Task brief: Which lines run from the one containing "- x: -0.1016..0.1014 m" to the end of the entries below? Reproduce them exactly, both ends included.

Excerpted records Start Marker

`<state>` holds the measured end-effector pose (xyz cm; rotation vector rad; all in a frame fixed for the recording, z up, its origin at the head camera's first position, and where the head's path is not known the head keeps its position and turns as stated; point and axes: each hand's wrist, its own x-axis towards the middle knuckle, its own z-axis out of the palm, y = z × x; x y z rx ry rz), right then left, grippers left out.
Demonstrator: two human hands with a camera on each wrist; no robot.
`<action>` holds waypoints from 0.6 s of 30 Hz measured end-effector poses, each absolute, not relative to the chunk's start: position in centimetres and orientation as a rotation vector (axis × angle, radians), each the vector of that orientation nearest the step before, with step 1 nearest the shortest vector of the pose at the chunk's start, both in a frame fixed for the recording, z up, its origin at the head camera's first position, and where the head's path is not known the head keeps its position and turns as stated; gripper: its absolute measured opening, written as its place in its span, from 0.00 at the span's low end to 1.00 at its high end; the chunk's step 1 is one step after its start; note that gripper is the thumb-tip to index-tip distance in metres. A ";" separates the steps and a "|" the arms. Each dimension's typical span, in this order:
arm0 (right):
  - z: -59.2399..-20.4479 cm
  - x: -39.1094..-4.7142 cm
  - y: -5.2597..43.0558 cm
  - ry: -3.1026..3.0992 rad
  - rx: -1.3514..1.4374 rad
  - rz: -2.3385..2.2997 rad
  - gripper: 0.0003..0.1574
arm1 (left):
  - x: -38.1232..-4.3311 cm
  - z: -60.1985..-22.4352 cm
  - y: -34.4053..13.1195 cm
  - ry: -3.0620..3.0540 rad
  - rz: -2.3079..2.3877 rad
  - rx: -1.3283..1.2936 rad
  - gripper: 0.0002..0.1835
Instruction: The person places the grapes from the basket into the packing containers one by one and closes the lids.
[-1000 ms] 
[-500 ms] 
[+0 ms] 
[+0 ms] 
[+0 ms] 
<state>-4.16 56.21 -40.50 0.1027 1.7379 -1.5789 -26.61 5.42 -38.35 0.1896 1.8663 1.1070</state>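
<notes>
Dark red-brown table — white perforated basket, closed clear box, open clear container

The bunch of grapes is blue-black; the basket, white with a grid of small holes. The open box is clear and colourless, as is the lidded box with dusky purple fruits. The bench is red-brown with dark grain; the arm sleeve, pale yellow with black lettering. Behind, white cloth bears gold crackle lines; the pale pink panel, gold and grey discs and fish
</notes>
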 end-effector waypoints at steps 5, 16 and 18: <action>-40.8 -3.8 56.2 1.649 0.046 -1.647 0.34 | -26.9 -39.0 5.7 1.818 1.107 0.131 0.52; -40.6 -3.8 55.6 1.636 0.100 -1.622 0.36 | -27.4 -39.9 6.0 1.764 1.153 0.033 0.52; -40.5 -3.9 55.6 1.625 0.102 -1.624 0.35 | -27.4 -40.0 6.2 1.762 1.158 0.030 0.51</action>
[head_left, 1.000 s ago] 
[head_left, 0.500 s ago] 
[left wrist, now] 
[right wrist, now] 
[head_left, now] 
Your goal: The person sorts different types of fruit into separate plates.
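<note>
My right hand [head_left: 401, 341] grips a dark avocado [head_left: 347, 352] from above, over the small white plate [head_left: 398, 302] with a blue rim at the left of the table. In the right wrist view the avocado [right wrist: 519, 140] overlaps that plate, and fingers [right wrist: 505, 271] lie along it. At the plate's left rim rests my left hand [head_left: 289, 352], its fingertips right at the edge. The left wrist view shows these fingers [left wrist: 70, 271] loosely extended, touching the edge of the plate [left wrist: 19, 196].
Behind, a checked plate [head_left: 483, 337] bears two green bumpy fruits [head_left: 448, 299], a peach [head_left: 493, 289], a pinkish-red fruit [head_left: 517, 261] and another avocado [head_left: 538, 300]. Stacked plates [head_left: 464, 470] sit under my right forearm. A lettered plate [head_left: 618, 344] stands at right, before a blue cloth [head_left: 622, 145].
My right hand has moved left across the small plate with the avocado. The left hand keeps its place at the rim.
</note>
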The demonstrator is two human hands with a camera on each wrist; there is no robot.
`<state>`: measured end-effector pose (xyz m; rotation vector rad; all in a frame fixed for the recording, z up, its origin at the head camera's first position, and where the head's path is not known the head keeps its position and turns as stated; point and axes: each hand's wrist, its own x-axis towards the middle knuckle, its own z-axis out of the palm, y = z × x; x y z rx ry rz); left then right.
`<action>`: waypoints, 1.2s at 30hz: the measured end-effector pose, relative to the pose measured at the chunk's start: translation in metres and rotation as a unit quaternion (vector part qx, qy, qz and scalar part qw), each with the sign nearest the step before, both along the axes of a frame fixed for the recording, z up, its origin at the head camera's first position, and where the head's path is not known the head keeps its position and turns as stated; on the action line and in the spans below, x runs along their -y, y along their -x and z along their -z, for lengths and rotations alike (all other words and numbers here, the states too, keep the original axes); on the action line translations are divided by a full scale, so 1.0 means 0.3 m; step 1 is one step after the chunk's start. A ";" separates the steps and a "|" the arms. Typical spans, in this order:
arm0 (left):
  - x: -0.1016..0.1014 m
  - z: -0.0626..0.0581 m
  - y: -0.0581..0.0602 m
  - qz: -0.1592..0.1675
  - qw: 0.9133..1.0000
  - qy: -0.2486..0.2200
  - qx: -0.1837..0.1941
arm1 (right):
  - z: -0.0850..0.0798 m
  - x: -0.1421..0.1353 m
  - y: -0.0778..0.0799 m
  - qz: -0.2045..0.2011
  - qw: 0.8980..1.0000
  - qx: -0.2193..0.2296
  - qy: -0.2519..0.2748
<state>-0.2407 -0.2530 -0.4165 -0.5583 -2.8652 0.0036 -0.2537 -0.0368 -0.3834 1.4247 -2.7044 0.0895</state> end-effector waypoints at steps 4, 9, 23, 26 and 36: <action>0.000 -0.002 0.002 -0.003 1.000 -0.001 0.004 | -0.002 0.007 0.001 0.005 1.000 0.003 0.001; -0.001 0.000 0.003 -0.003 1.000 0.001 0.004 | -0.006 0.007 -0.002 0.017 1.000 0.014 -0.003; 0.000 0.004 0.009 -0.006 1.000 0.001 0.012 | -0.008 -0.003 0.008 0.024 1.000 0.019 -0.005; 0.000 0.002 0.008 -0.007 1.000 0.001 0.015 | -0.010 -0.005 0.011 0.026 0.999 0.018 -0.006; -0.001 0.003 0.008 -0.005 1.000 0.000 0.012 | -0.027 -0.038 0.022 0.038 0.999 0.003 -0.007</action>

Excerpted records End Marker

The answer:
  - x: -0.1016..0.1014 m
  - z: -0.0626..0.0581 m
  - y: -0.0581..0.0602 m
  - qz: -0.1592..0.1675
  - qw: 0.9133..1.0000
  - qy: -0.2486..0.2200
  - qx: -0.1837..0.1941
arm1 (right):
  - z: -0.0850..0.0798 m
  - x: -0.1421..0.1353 m
  - y: -0.0778..0.0799 m
  - qz: -0.2045..0.2011
  - qw: 0.8980..1.0000
  - qx: -0.2193..0.2296
  - qy: -0.2519..0.2748
<state>-0.2407 -0.2530 -0.4165 -0.5583 -2.8652 0.0036 -0.2537 -0.0368 -0.3834 1.4247 -2.7044 0.0895</state> end-effector waypoints at steps 4, 9, 23, 26 and 36: <action>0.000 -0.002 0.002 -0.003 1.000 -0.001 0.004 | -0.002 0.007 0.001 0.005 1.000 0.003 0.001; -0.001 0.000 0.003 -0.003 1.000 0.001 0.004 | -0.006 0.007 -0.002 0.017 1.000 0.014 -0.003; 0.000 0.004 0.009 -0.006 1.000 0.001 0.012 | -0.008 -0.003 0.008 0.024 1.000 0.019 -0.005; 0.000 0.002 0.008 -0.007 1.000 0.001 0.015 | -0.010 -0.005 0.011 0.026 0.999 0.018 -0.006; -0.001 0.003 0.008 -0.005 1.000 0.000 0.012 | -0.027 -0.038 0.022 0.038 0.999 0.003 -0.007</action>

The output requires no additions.